Quote the entries below from the line with "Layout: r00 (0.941" through the line with "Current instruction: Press", both ends included, and only those lines.

Top of Information shown

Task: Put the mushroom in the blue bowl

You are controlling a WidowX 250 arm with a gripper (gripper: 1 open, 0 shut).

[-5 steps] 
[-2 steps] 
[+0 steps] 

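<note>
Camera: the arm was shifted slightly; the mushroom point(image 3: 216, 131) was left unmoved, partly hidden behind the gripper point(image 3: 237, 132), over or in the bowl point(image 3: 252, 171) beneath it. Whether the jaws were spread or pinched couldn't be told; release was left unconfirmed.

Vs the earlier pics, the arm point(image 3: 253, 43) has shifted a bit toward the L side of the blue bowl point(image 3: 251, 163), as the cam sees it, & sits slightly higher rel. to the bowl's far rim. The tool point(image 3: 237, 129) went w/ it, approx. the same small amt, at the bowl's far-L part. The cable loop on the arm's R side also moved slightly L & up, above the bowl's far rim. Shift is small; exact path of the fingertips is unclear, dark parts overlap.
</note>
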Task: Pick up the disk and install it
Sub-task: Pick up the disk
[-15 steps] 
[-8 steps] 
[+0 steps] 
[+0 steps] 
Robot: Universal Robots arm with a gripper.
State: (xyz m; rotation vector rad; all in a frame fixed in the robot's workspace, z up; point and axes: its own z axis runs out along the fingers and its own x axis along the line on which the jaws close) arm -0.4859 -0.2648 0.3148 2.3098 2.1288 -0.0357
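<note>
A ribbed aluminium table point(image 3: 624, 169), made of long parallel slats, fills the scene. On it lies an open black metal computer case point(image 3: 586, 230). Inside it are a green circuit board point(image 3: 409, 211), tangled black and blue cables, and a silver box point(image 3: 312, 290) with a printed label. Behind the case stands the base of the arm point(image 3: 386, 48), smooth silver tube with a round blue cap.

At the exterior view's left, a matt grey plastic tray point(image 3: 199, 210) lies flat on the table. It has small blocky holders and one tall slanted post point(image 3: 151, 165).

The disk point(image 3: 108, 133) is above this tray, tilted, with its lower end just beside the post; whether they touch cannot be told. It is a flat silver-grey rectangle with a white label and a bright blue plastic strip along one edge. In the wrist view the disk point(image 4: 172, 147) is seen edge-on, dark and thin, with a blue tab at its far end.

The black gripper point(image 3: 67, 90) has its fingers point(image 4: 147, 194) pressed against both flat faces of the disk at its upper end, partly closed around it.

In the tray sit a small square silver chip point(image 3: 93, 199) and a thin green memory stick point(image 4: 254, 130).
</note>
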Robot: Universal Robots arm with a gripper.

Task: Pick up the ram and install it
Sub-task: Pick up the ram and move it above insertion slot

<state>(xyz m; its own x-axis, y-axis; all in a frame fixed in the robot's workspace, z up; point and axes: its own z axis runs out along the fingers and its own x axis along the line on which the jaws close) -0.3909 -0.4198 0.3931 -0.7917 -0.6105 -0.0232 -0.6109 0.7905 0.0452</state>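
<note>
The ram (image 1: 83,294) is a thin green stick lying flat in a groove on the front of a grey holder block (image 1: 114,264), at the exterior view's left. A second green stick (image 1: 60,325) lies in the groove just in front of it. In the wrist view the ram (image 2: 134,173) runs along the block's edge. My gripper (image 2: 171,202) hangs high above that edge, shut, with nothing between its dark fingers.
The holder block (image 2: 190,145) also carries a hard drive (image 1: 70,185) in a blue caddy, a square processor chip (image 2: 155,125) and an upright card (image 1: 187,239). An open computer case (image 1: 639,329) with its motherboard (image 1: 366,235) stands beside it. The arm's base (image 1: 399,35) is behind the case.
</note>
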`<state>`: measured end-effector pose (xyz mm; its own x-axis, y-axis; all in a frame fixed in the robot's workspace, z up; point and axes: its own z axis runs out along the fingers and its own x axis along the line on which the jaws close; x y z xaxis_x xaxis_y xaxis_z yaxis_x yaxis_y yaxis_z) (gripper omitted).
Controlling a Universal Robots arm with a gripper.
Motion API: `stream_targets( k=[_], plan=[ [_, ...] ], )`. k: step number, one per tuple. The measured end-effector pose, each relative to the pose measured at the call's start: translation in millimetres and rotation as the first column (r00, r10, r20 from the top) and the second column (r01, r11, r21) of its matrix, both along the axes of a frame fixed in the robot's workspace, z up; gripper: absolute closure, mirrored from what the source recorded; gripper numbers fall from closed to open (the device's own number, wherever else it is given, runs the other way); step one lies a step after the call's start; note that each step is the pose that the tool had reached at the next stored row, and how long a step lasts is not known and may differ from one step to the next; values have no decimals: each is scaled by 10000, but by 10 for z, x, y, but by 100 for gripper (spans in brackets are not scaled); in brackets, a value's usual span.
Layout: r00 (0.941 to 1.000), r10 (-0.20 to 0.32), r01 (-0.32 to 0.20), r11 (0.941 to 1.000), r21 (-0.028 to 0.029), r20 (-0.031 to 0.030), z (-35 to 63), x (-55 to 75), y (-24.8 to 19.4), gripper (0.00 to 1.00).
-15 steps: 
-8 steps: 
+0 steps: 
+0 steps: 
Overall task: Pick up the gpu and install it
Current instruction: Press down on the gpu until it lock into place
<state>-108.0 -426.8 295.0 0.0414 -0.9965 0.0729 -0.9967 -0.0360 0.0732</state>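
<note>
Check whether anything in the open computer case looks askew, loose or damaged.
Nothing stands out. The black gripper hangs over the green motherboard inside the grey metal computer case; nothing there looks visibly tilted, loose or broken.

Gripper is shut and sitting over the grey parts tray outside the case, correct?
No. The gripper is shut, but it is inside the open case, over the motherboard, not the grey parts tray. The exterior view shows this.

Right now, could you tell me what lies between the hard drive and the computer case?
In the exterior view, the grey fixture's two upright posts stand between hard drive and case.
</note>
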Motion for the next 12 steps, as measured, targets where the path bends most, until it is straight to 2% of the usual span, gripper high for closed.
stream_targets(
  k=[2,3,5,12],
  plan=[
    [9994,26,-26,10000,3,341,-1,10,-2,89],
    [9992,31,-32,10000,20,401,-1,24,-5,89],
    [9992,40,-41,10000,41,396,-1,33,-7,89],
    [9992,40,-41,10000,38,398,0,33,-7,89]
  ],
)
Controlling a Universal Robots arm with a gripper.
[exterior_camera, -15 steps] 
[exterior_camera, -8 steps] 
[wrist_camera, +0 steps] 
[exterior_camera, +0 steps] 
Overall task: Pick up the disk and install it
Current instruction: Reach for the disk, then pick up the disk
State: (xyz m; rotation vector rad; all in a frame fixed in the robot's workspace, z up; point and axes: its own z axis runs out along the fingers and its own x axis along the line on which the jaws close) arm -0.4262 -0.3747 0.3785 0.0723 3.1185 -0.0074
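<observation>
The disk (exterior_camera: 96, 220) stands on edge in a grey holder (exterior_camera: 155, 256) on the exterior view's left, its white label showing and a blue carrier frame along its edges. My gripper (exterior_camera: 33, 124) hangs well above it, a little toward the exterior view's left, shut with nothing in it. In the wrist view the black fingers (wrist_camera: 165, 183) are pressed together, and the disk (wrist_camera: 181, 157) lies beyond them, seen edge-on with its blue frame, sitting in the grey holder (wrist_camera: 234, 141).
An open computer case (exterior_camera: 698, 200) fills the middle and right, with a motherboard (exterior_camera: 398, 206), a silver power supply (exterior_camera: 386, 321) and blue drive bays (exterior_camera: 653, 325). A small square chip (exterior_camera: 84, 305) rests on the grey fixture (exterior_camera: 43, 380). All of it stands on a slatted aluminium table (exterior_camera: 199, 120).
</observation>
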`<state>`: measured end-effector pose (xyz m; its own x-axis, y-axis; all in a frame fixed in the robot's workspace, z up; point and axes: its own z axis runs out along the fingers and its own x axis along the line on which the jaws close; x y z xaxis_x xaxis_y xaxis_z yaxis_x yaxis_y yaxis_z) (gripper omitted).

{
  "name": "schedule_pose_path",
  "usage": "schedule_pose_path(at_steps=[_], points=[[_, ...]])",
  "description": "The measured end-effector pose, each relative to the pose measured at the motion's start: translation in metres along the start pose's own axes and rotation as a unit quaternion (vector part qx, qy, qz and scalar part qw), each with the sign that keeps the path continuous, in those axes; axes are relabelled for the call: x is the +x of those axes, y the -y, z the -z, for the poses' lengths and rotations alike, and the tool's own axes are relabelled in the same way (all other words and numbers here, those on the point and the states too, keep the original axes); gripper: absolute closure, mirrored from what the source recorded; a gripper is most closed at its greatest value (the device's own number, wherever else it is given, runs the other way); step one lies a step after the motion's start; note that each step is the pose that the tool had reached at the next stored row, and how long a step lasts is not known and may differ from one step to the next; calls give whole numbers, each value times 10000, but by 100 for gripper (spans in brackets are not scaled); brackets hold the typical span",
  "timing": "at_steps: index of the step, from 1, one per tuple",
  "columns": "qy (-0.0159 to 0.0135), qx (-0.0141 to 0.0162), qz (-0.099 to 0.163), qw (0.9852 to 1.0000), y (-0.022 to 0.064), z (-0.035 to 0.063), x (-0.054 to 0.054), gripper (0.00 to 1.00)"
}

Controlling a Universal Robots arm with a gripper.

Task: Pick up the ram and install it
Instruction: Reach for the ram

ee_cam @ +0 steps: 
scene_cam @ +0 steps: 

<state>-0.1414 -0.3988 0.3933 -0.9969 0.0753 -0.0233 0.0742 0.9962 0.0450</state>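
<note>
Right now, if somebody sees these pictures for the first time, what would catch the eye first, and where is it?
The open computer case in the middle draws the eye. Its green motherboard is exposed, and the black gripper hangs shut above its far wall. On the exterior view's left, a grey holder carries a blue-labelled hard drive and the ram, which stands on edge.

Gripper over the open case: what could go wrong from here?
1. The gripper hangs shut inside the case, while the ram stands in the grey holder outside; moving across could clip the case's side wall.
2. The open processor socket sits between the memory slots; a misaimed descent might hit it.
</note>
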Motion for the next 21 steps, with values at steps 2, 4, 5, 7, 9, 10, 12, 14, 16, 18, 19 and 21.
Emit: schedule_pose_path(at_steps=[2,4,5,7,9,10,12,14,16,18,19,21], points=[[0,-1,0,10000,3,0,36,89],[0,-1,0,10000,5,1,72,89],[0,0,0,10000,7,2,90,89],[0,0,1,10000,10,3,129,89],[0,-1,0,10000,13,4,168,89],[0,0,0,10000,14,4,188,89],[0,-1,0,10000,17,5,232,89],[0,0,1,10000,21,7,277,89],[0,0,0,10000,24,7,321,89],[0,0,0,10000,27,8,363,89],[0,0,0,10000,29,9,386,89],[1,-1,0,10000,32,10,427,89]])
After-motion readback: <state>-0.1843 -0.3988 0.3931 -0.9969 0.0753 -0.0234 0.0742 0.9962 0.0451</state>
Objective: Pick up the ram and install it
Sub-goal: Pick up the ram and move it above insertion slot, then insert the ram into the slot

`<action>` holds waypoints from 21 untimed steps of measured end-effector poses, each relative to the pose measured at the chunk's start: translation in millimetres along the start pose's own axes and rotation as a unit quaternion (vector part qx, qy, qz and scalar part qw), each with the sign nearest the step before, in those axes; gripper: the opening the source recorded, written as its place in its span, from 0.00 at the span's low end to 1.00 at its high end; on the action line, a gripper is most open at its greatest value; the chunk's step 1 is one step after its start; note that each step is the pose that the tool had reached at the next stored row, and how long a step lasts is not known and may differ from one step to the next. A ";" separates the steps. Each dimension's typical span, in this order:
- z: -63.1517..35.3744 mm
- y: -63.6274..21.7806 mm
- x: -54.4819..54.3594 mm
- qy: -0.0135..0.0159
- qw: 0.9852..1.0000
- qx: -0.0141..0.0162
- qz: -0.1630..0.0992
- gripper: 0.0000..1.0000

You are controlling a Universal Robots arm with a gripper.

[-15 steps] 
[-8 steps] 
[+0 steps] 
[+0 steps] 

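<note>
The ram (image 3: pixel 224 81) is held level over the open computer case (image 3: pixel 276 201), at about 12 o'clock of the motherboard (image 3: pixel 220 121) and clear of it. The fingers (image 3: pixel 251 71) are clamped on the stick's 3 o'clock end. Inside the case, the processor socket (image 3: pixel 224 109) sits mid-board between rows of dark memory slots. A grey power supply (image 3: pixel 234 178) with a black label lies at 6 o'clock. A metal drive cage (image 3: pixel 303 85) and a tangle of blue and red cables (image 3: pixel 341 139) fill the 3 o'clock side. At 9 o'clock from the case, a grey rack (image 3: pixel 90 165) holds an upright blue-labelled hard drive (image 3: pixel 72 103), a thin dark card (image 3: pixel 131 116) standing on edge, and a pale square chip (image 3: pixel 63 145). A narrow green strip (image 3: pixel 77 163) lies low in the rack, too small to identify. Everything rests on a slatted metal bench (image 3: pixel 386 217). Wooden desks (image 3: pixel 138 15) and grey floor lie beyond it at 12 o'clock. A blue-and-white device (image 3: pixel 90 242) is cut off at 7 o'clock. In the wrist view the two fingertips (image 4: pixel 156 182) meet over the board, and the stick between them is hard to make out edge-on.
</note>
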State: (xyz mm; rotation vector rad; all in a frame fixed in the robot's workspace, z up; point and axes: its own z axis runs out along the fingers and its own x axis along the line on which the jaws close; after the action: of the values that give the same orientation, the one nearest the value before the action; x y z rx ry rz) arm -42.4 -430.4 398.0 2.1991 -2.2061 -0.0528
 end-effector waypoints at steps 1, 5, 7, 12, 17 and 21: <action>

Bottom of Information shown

• [Response to the exercise]:
Layout: r00 (0.941 to 1.000), r10 (-0.20 to 0.32), r01 (-0.32 to 0.20), r11 (0.941 to 1.000), r21 (-0.028 to 0.029), r20 (-0.031 to 0.030), z (-35 to 63), x (-55 to 75), y (-24.8 to 19.4), gripper (0.00 to 1.00).
-15 steps: 
-8 steps: 
+0 steps: 
+0 steps: 
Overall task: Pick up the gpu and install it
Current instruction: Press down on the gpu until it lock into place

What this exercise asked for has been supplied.